A. Hukum sebagai sitem
nilai
Salah satu paradigm hukum adalah nilai sehingga hukum
dapat dilihat sebagai sosok nilai pula. Hukum sebagai perwujudan niali-nilai
mengandung arti bahwa kehadirannya adalah untuk melindungi dan memajukan
nilai-nilai yang dijunjung tinggi oleh masyarakatnya.[1]
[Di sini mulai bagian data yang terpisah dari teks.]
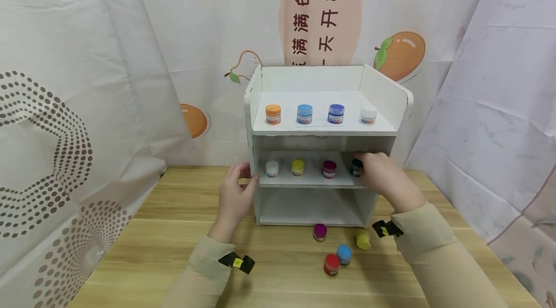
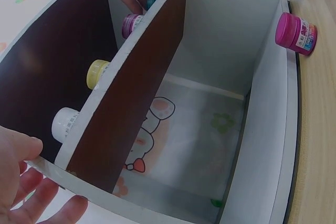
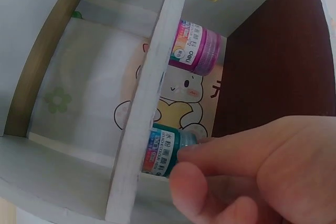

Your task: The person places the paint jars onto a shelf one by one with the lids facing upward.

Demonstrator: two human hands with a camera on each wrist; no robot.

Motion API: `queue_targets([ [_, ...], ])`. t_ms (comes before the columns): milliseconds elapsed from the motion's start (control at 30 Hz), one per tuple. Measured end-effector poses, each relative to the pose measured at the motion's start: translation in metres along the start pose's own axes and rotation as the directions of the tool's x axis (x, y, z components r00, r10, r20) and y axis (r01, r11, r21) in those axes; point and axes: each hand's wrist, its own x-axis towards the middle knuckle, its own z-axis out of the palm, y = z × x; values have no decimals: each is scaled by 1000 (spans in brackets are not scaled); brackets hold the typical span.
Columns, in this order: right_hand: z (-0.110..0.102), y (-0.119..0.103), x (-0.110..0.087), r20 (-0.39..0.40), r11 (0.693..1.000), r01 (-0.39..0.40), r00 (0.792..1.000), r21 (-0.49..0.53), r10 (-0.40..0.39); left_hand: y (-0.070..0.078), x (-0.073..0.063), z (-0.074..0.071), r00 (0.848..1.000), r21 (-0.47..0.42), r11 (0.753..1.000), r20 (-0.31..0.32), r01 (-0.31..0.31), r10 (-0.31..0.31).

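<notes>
My right hand (image 1: 384, 177) reaches into the right end of the white shelf's (image 1: 330, 133) middle tier. There its fingers pinch the lid of a dark green paint jar (image 3: 165, 150), which stands on the board. My left hand (image 1: 236, 192) grips the front edge of the shelf's left side panel, thumb inside and fingers outside. Along the same tier stand a white jar (image 1: 272, 169), a yellow jar (image 1: 298, 167) and a magenta jar (image 1: 329, 169). Part of the green jar is hidden by the right hand in the head view.
On the top tier stand an orange jar (image 1: 273, 114), a light blue jar (image 1: 304, 114), a dark blue jar (image 1: 336, 113) and a white-lidded jar (image 1: 368, 115). Before the shelf, the wooden table (image 1: 173, 231) bears purple (image 1: 320, 232), yellow (image 1: 363, 240), blue (image 1: 344, 254) and red jars (image 1: 331, 264).
</notes>
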Motion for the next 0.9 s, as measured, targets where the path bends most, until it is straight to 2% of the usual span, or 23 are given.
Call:
queue_targets([
  [400, -14, -5, -17, -123, 1000, 9, 992, 3, -9, 2, 0, -1, 1000, -11, 1000, 6, 14, -14],
  [567, -10, -11, -27, -251, 998, 66, 966, 10, -62, 2, 0, -2, 1000, 1, 1000, -3, 4, -4],
  [667, -6, -15, -32, -296, 995, 98, 951, 33, -84, 1, 0, -2, 1000, 4, 1000, -4, -1, 1],
  [800, -1, -19, -38, -312, 984, 164, 941, 76, -133, 1, 0, -1, 1000, 2, 1000, -4, -3, 3],
  [900, 4, -21, -42, -292, 966, 231, 937, 115, -190, 1, 0, 0, 1000, 2, 1000, -4, -3, 3],
])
Menurut Fuller hukum tidak dapat diterima sebagai hukum, kecuali apabila
bertolak dari moralitas tertentu.
Hukum harus mampu memenuhi ukuran moral tertentu dan
ia tidak layak disebut hukum apabila memperlihatkan kegagalan-kegagalan sebagai
berikut:
1.
Kegagalan untuk
mengeluarkan aturan (to achief rules)
2.
Kegagalan untuk
mengumumkan aturan tersebut kepada public (to
publicize)
3.
Kegagalan karena
menyalahgunakan perundang-undangan yang berlaku surut (retroactive legislation)
4.
Kegagalan karena
membuat aturan-aturan yang saling bertentangan (contraditory rules)
5.
Kegagalan karena
menuntut dilakukannya perilaku di luar kemampuan orang yang diatur (beyond the power of the affected)
6.
Kegagalan karena
sering melakukan perubahan
7.
Kegagalan untuk
menyerasikan aturan dengan praktik penerapannya.
Donald Black, salah seorang sosiologi hukum Amerika
terkemuka, sama sekali menolak untuk membicarakan nilai-nilai, sebab sosiologi
hukum seharusnya konsisten sebagai ilmu menegnai fakta, sehingga segal
sesuatunya harus hanya didasarkan pada apa yang dapat diamati dan
dikualifikasikan. Berseberangan dengan Donald Black, maka Philip Selznick dan kawan-kawannya dari Berkeley berpendapat bahwa hakikat
dari hukum justru terletak pada karakteristik dari hukum sebagai institusi yang
menunjang dan melindungi nilai-nilai. Sejak hukum menjadi cagar niali (sanctuary), yaitu tempat nilai dan moral
disucikan, maka bangsa-bangsa pun berbeda dalam praksis hukumnya. Sosiologi
hukum harus mengahadapi kenyataan tersebut apabial ia ingin menjelaskan
perebdaan-perebdaan tesrsebut.
Bangsa Indonesia juga mengalami konflik nilai-nilai
dalam hukum. Di satu pihak ingin hidup dengan mendasarkan pada kehidupan
berorentiasi kepada niali-nilai komunal, seperti musyawarah dan kebapakan,
tetapi pada waktu yang sama, disadari atau tidak, digunakan doktrin besar rule of law. Dalam sosiologi hukum,
konflik-konflik seperti itu dijelaskan dari interaksi antara nilai-nilai tertentu
dengan struktur sosial di mana nilai-nilai itu dijalankan. Struktur sosial ini
adalah realitas sosiologis yang merupakan modal suatu bahasa untuk memahami dan
mempraktikan perlindungan hak asasi manusia.
B. Hukum sebagai ideologi
Karl Marx dapat disebut sebagai sosioologi hukum pada saat mengemukakan pendapatnya mengenai
pengadilan terhadap pencurian kayu di tahun 1842-1843. Ia mengatakan bahwa
hukum adalah tatanan peraturan untuk kepentingan orang berpunya dalam masyarakat.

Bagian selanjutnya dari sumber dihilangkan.